What is being asked – A single number is the answer: how many lines of the entries contain the word "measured"?

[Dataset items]
++++++++

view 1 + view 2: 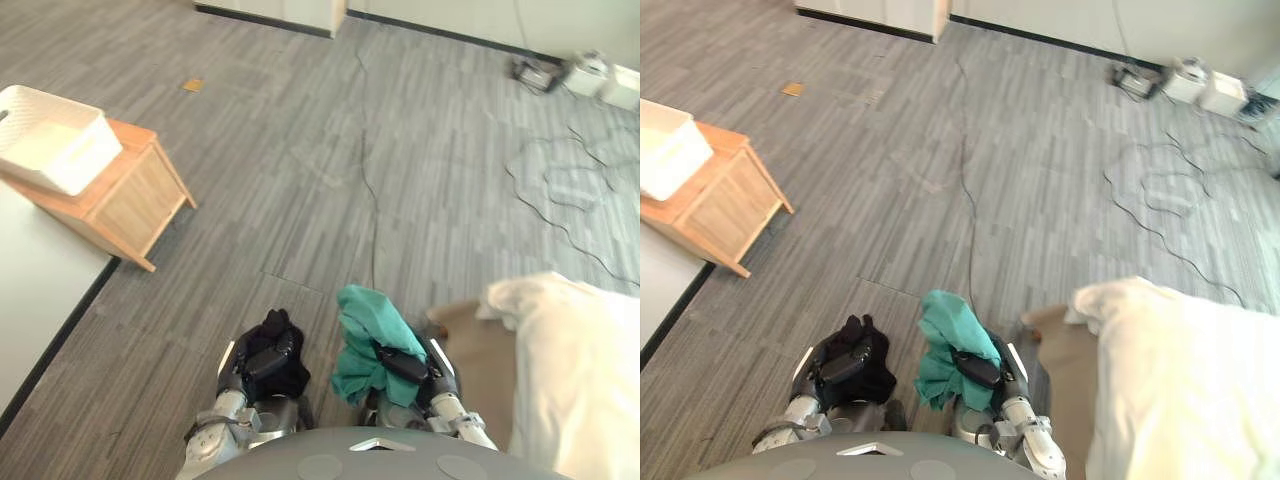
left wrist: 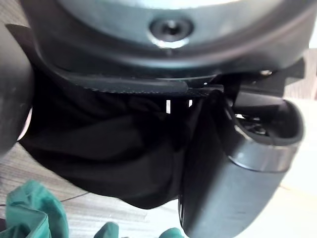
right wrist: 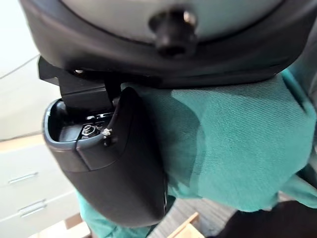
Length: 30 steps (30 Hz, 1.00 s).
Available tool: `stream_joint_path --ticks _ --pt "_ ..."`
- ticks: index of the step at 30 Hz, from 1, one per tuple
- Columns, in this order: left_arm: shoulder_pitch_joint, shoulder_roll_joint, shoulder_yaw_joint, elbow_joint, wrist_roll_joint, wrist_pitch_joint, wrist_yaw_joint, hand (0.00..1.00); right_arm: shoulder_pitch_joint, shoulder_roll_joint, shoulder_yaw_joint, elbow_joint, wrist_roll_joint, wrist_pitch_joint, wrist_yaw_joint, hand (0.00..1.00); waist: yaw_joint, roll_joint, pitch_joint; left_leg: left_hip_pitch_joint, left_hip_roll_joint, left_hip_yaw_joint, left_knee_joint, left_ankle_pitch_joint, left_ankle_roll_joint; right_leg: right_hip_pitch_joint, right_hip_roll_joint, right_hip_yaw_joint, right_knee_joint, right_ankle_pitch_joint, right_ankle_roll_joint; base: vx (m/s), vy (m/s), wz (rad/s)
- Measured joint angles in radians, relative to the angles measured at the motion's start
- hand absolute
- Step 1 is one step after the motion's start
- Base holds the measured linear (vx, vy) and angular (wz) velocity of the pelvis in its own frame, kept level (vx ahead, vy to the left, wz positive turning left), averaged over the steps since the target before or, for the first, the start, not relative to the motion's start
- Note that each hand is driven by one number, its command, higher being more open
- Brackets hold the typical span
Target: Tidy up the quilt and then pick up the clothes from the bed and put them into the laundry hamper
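Observation:
My left hand [image 1: 262,362] is shut on a bundled black garment [image 1: 285,378], held low in front of me; the left wrist view shows the black cloth [image 2: 109,148] pressed under the thumb [image 2: 233,168]. Beside it my right hand [image 1: 405,364] is shut on a teal green garment [image 1: 362,330] that hangs in folds; the right wrist view shows the teal cloth [image 3: 237,144] against the thumb [image 3: 124,168]. A white laundry hamper [image 1: 45,137] stands on a wooden bedside cabinet [image 1: 125,200] at the far left. The cream quilt [image 1: 575,380] lies on the bed at the right.
A white surface with a dark edge [image 1: 30,290] runs along the left. Grey carpet floor [image 1: 330,170] stretches ahead, crossed by cables [image 1: 560,195]. White boxes and a device [image 1: 585,75] sit by the far wall at top right. A tan sheet [image 1: 480,350] shows beside the quilt.

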Motion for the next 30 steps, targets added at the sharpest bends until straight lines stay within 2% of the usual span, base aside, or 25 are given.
stream_joint_path --ticks 1,3,5,6,7,8,9,10,11,12,13,15,17,18,19,20,22,23,24,25,26,27,28,29,30 --pt "-0.009 0.001 0.000 -0.001 0.000 0.001 -0.004 0.00 0.003 0.008 0.001 -0.018 0.004 0.000 -0.005 0.00 -0.013 0.009 0.004 0.021 0.014 -0.029 -0.025 0.008 -0.012 -0.006 0.022 -0.004 -0.142 0.040 0.004 0.34 -0.095 0.88" --pt "0.009 -0.002 -0.013 -0.021 0.000 -0.002 -0.013 0.00 0.045 0.034 0.007 -0.073 0.019 0.011 -0.013 0.00 0.003 -0.001 0.005 0.084 0.027 -0.049 -0.077 -0.003 -0.045 -0.035 0.040 0.057 -0.378 0.189 0.009 0.40 -0.143 0.66" --pt "0.055 -0.006 -0.019 -0.024 -0.003 -0.005 -0.013 0.00 0.073 0.048 0.023 -0.110 0.018 0.026 -0.017 0.00 -0.003 -0.019 -0.002 0.145 0.027 -0.061 -0.096 -0.029 -0.086 -0.045 0.031 0.107 -0.358 0.238 0.005 0.46 -0.259 0.47" --pt "0.085 -0.007 -0.020 -0.026 -0.004 -0.010 -0.022 0.00 0.101 0.055 0.038 -0.142 0.019 0.030 -0.024 0.00 -0.004 -0.025 -0.013 0.177 0.040 -0.079 -0.096 -0.074 -0.110 -0.055 0.031 0.119 -0.297 0.245 -0.012 0.53 -0.329 0.60" --pt "0.088 -0.006 -0.020 -0.030 -0.005 -0.011 -0.030 0.00 0.111 0.058 0.049 -0.156 0.018 0.032 -0.024 0.00 -0.006 -0.026 -0.018 0.185 0.052 -0.089 -0.095 -0.100 -0.108 -0.061 0.035 0.113 -0.260 0.245 -0.015 0.54 -0.378 0.54" --pt "0.110 -0.021 -0.014 -0.033 -0.006 -0.012 -0.031 0.00 0.122 0.051 0.072 -0.171 0.014 0.046 -0.024 0.00 -0.006 -0.003 -0.034 0.206 0.101 -0.092 -0.080 -0.137 -0.150 -0.071 0.069 0.098 -0.192 0.275 -0.047 0.56 -0.389 0.42" --pt "0.131 -0.031 -0.011 -0.039 -0.006 -0.012 -0.032 0.00 0.117 0.046 0.083 -0.173 0.014 0.051 -0.024 0.00 -0.006 0.017 -0.053 0.201 0.136 -0.102 -0.040 -0.153 -0.172 -0.064 0.094 0.081 -0.172 0.265 -0.058 0.67 -0.521 0.33" --pt "0.140 -0.047 0.004 -0.072 -0.005 -0.013 -0.036 0.00 0.087 0.048 0.090 -0.167 0.014 0.073 -0.030 0.00 -0.003 0.028 -0.046 0.065 0.192 -0.095 0.282 -0.139 -0.174 -0.046 0.138 0.052 -0.127 0.202 -0.097 0.56 -0.483 0.18" --pt "0.144 -0.063 0.013 -0.093 -0.003 -0.016 -0.045 0.00 0.075 0.031 0.088 -0.175 0.015 0.075 -0.026 0.00 0.003 0.045 -0.037 -0.044 0.231 -0.103 0.523 -0.045 -0.132 -0.009 0.175 0.042 -0.136 0.172 -0.121 0.53 -0.515 0.05" --pt "0.145 -0.075 0.017 -0.102 0.005 -0.025 -0.050 0.00 0.068 0.014 0.083 -0.177 0.015 0.074 -0.020 0.00 0.009 0.057 -0.029 -0.103 0.246 -0.129 0.646 0.061 -0.133 0.025 0.193 0.043 -0.153 0.160 -0.134 0.53 -0.411 -0.39" --pt "0.134 -0.093 0.016 -0.108 0.009 -0.043 -0.061 0.00 0.045 -0.012 0.061 -0.159 0.015 0.075 -0.007 0.00 0.038 0.070 -0.003 -0.182 0.224 -0.179 0.821 0.114 -0.143 0.097 0.218 0.067 -0.191 0.133 -0.159 0.54 -0.348 -0.62" --pt "0.113 -0.094 0.002 -0.110 0.009 -0.053 -0.086 0.00 -0.003 -0.041 0.018 -0.107 0.016 0.077 -0.002 0.00 0.052 0.085 0.023 -0.298 0.138 -0.185 0.907 0.056 -0.143 0.203 0.221 0.104 -0.245 0.108 -0.171 0.52 -0.245 -0.64" --pt "0.118 -0.089 -0.019 -0.133 0.008 -0.075 -0.091 0.00 -0.018 -0.067 -0.027 -0.086 0.019 0.076 -0.001 0.00 0.057 0.083 0.025 -0.410 0.064 -0.109 0.748 0.036 -0.155 0.324 0.218 0.132 -0.334 0.090 -0.168 0.57 -0.209 -0.46" --pt "0.118 -0.085 -0.025 -0.138 0.008 -0.078 -0.090 0.00 -0.018 -0.074 -0.029 -0.087 0.021 0.076 -0.001 0.00 0.056 0.079 0.027 -0.423 0.056 -0.077 0.659 0.038 -0.156 0.356 0.215 0.136 -0.357 0.084 -0.167 0.56 -0.170 -0.31" --pt "0.117 -0.077 -0.044 -0.143 0.008 -0.086 -0.089 0.00 -0.012 -0.084 -0.030 -0.093 0.024 0.076 -0.001 0.00 0.054 0.071 0.027 -0.431 0.042 -0.001 0.451 0.054 -0.153 0.415 0.212 0.137 -0.403 0.075 -0.158 0.60 -0.154 -0.22" --pt "0.118 -0.070 -0.068 -0.147 0.008 -0.090 -0.088 0.00 0.005 -0.088 -0.029 -0.109 0.024 0.076 -0.001 0.00 0.052 0.067 0.027 -0.431 0.038 0.080 0.243 0.105 -0.153 0.475 0.211 0.137 -0.442 0.060 -0.133 0.62 -0.140 -0.15" --pt "0.118 -0.067 -0.105 -0.156 0.007 -0.089 -0.081 0.00 0.041 -0.090 -0.023 -0.139 0.023 0.075 -0.001 0.00 0.049 0.069 0.026 -0.431 0.037 0.177 -0.004 0.193 -0.154 0.552 0.216 0.127 -0.494 0.035 -0.093 0.64 -0.069 0.00" --pt "0.117 -0.067 -0.122 -0.164 0.007 -0.087 -0.072 0.00 0.061 -0.095 -0.010 -0.145 0.023 0.074 -0.002 0.00 0.048 0.071 0.025 -0.435 0.047 0.229 -0.044 0.204 -0.146 0.582 0.223 0.121 -0.506 0.019 -0.071 0.79 -0.007 -0.05" --pt "0.113 -0.067 -0.144 -0.162 0.008 -0.086 -0.067 0.00 0.084 -0.099 0.016 -0.143 0.018 0.076 -0.017 0.00 0.052 0.069 0.020 -0.432 0.068 0.290 -0.027 0.247 -0.084 0.635 0.227 0.117 -0.488 -0.014 -0.037 0.68 0.021 -0.03" --pt "0.107 -0.069 -0.149 -0.152 0.007 -0.080 -0.065 0.00 0.091 -0.096 0.026 -0.138 0.018 0.081 -0.030 0.00 0.052 0.065 0.009 -0.432 0.064 0.292 -0.003 0.289 -0.024 0.637 0.222 0.115 -0.456 -0.022 -0.039 0.73 0.053 0.07" --pt "0.093 -0.083 -0.152 -0.124 0.008 -0.068 -0.058 0.00 0.093 -0.092 0.034 -0.125 0.018 0.085 -0.042 0.00 0.044 0.062 -0.009 -0.431 0.052 0.280 0.017 0.311 0.036 0.602 0.204 0.102 -0.345 -0.025 -0.038 0.76 0.090 0.25" --pt "0.088 -0.088 -0.152 -0.115 0.010 -0.061 -0.044 0.00 0.084 -0.085 0.039 -0.105 0.016 0.087 -0.048 0.00 0.037 0.048 -0.026 -0.416 0.027 0.269 0.008 0.287 0.073 0.523 0.170 0.089 -0.165 -0.019 -0.037 0.77 0.100 0.33" --pt "0.101 -0.071 -0.144 -0.131 0.009 -0.066 -0.033 0.00 0.074 -0.073 0.045 -0.087 0.013 0.088 -0.050 0.00 0.029 0.024 -0.035 -0.360 -0.019 0.267 -0.031 0.258 0.101 0.395 0.108 0.091 0.133 0.071 -0.022 0.60 0.090 0.34" --pt "0.104 -0.064 -0.139 -0.137 0.009 -0.069 -0.027 0.00 0.064 -0.064 0.049 -0.076 0.013 0.088 -0.051 0.00 0.021 0.008 -0.030 -0.327 -0.045 0.254 -0.051 0.240 0.108 0.342 0.083 0.108 0.256 0.173 -0.001 0.59 0.049 0.55" --pt "0.100 -0.060 -0.138 -0.129 0.009 -0.069 -0.010 0.00 0.046 -0.054 0.054 -0.062 0.008 0.085 -0.049 0.00 0.006 -0.008 -0.030 -0.265 -0.081 0.222 -0.072 0.212 0.100 0.249 0.061 0.146 0.443 0.197 0.012 0.70 0.037 0.70"
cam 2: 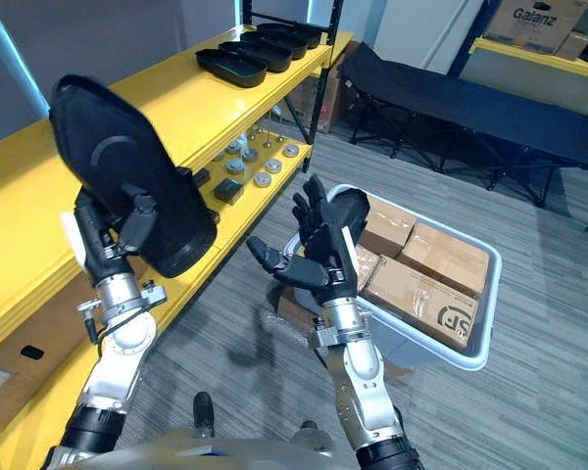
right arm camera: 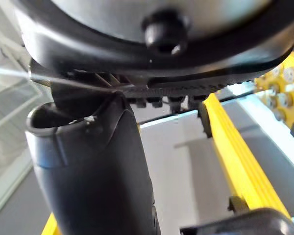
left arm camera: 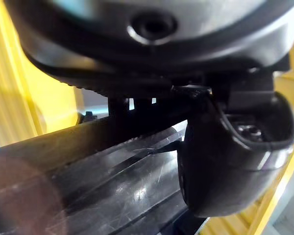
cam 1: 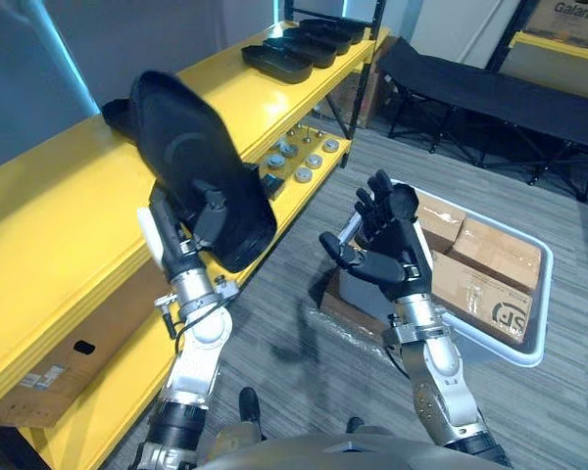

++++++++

Answer box – 2